As already noted, the obvious consequence of such legislation would be to provide people with an incentive not to buy insurance until they actually needed it, which would force insurance companies to increase premiums on everybody. Imagine the effect on companies offering fire insurance if they were forced by law to provide insurance to people after their homes had burned down. This would obviously defeat the whole purpose of insurance and either immediately put providers out of business or force them to raise premiums on anyone foolish enough to actually purchase a policy beforesuch an unexpected catastrophe occurred. Keller’s criticism is essentially that these state legislatures were not wise enough to see that the solution to this problem they themselves created would be to force healthy individuals, such as those who eat a healthful diet and exercise, to subsidize the health care costs of unhealthy individuals, including those who eat a Standard American Diet (SAD), smoke, sit around watching TV in their free time, etc., etc.

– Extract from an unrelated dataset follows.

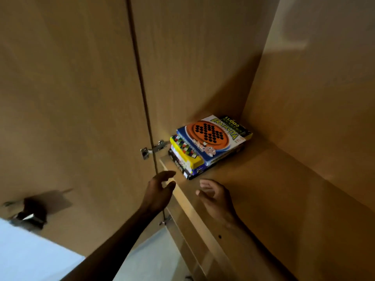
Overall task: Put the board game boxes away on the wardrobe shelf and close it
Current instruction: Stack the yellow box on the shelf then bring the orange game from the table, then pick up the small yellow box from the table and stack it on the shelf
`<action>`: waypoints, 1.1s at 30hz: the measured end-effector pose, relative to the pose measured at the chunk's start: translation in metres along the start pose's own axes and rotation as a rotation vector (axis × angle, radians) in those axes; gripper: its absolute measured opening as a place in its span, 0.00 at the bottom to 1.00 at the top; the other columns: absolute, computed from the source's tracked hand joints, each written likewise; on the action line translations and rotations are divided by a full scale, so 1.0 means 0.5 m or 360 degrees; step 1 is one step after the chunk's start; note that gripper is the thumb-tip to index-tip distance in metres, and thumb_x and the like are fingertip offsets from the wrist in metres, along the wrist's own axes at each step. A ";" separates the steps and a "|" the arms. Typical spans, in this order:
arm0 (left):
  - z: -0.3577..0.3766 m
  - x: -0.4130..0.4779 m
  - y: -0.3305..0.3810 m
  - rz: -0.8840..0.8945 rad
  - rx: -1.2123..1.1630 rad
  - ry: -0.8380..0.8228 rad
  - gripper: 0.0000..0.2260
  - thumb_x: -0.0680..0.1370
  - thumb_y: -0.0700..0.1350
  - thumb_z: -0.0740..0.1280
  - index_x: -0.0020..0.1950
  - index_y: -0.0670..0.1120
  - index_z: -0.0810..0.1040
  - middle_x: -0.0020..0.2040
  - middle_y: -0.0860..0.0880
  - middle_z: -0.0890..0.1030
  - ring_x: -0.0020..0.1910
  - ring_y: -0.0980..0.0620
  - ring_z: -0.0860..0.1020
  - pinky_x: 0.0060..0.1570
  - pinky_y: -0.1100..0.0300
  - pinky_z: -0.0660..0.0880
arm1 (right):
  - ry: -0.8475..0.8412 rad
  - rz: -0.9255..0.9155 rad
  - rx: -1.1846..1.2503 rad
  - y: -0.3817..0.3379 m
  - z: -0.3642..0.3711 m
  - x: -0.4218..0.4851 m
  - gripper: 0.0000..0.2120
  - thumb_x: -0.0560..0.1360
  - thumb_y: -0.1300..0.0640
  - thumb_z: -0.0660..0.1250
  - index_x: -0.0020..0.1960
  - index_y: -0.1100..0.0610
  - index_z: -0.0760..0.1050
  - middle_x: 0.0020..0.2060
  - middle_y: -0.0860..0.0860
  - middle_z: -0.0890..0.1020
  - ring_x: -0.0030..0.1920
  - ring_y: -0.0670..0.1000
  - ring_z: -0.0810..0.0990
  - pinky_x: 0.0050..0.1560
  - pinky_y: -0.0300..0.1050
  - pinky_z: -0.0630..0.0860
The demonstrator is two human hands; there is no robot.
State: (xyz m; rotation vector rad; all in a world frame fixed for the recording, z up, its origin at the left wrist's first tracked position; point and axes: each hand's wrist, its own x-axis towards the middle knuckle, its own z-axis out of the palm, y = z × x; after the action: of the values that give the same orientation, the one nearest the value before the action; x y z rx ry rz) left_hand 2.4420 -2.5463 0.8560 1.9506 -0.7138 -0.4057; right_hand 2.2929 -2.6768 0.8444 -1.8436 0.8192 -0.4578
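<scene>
Neither hand holds anything. The left hand point(160, 192) hangs with its fingers loosely spread and the thumb apart. The right hand point(215, 196) is slack and half cupped, its palm turned toward the other. Both hover at the front edge of the light brown wooden wardrobe shelf point(269, 191), the left at its front left corner and the right just over the board, with a gap between them.

The stack of colourful cardboard board game boxes point(209, 145) sits on that shelf at its left end, back toward the rear panel. It is just beyond both sets of fingertips and neither hand touches it. On top lies a blue-edged box printed with an orange round peg board point(211, 136). A dark box lettered LUDO point(240, 126) pokes out behind it. A yellow box with a chequered pattern point(185, 154) and a dark bottom box point(183, 171) (its print is too blurred to read) jut out toward the near left, so the edges do not line up.

To the right of the stack the shelf board runs wide to the wardrobe's right side wall point(314, 98). On the left the tall light brown wooden door point(71, 98) stands open. It hangs on a silver metal hinge point(154, 149) just beside the stack's left edge. A smaller metal fitting point(165, 221) sits under the shelf edge, close to the left wrist.
</scene>
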 end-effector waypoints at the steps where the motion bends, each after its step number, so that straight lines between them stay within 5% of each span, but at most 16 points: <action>1: -0.019 -0.039 -0.025 -0.0087 -0.0076 0.0010 0.13 0.78 0.40 0.67 0.62 0.47 0.80 0.58 0.51 0.81 0.59 0.52 0.78 0.55 0.59 0.73 | -0.0040 0.0011 0.0028 -0.001 0.026 -0.021 0.16 0.71 0.53 0.71 0.58 0.51 0.79 0.54 0.49 0.84 0.50 0.43 0.82 0.50 0.41 0.79; 7: -0.145 -0.271 -0.164 -0.0498 -0.0331 0.0220 0.11 0.78 0.37 0.66 0.53 0.53 0.80 0.52 0.49 0.84 0.53 0.51 0.81 0.58 0.52 0.77 | -0.0406 -0.0007 -0.0058 -0.019 0.188 -0.158 0.13 0.74 0.55 0.70 0.58 0.53 0.79 0.49 0.46 0.84 0.48 0.42 0.81 0.48 0.36 0.78; 13: -0.311 -0.579 -0.279 -0.0913 -0.0534 0.0653 0.10 0.78 0.38 0.66 0.55 0.49 0.81 0.49 0.50 0.85 0.44 0.54 0.82 0.43 0.62 0.73 | -0.0941 -0.0103 -0.0210 -0.048 0.392 -0.342 0.12 0.74 0.57 0.70 0.58 0.53 0.79 0.45 0.44 0.83 0.45 0.38 0.80 0.44 0.27 0.74; 20: -0.445 -0.917 -0.377 -0.1315 -0.0631 0.1374 0.10 0.78 0.37 0.66 0.55 0.48 0.81 0.47 0.50 0.85 0.46 0.53 0.82 0.48 0.57 0.73 | -0.1615 -0.0274 -0.0293 -0.124 0.651 -0.549 0.11 0.74 0.58 0.70 0.56 0.53 0.80 0.45 0.45 0.83 0.44 0.37 0.80 0.45 0.31 0.75; 33: -0.613 -1.295 -0.439 -0.1718 -0.0938 0.2504 0.09 0.79 0.36 0.65 0.56 0.45 0.79 0.49 0.48 0.83 0.47 0.56 0.80 0.44 0.66 0.74 | -0.2682 -0.0775 -0.0586 -0.298 1.123 -0.942 0.10 0.74 0.59 0.71 0.55 0.55 0.81 0.45 0.48 0.84 0.43 0.40 0.82 0.43 0.29 0.76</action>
State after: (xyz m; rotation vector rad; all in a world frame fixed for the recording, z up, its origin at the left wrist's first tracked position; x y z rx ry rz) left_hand 2.1807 -1.8473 0.7905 1.3012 1.3352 0.3398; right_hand 2.3727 -1.9359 0.7793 -1.9485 -0.7438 0.9836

State legislatures make mistakes, Keller rightly argues. But does not also the federal government? It is enough to counter that if mistakes are to be made, it would be better to have them made more locally, thus limiting the damage, rather than forcing the same mistakes on every state in the Union regardless of the greater wisdom of their own legislators, who otherwise might not so err in their ways, and regardless of the wishes of their constituents, who might otherwise choose to be at liberty to decide for themselves what is in their own best interests, thank you very much.

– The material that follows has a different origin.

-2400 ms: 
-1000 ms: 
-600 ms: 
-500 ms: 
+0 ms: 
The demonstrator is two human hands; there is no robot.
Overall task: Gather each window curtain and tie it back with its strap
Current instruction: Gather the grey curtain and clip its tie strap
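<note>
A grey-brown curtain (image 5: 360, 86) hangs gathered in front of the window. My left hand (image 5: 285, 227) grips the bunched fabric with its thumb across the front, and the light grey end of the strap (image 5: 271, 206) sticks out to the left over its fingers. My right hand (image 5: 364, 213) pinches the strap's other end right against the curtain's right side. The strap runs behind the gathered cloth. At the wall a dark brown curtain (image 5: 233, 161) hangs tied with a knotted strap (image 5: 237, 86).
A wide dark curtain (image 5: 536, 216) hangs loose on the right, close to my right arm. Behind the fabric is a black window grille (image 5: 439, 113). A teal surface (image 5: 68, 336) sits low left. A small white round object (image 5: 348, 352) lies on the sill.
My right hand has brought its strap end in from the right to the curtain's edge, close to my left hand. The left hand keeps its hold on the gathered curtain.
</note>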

Keller’s final myth is that “OBAMA IS A LOSER. RUN AGAINST IT, RUN FROM IT, BUT FOR HEAVEN’S SAKE DON’T RUN ON IT”, which doesn’t really address any real issue regarding the ACA at all, but merely criticizes Mitt Romney for opposing Obamacare while having implemented Romneycare in Massachusetts. Well, certainly, he might have a legitimate criticism of Romney as being a hypocrite, but given that Keller doesn’t actually attempt to debunk any “myth” here at all, we may wrap up and point out, in conclusion, that, despite his op-ed’s title, Bill Keller doesn’t leave his readers any more well informed about the facts of the matter after reading it than they were beforehand; but rather, arguably, quite less so.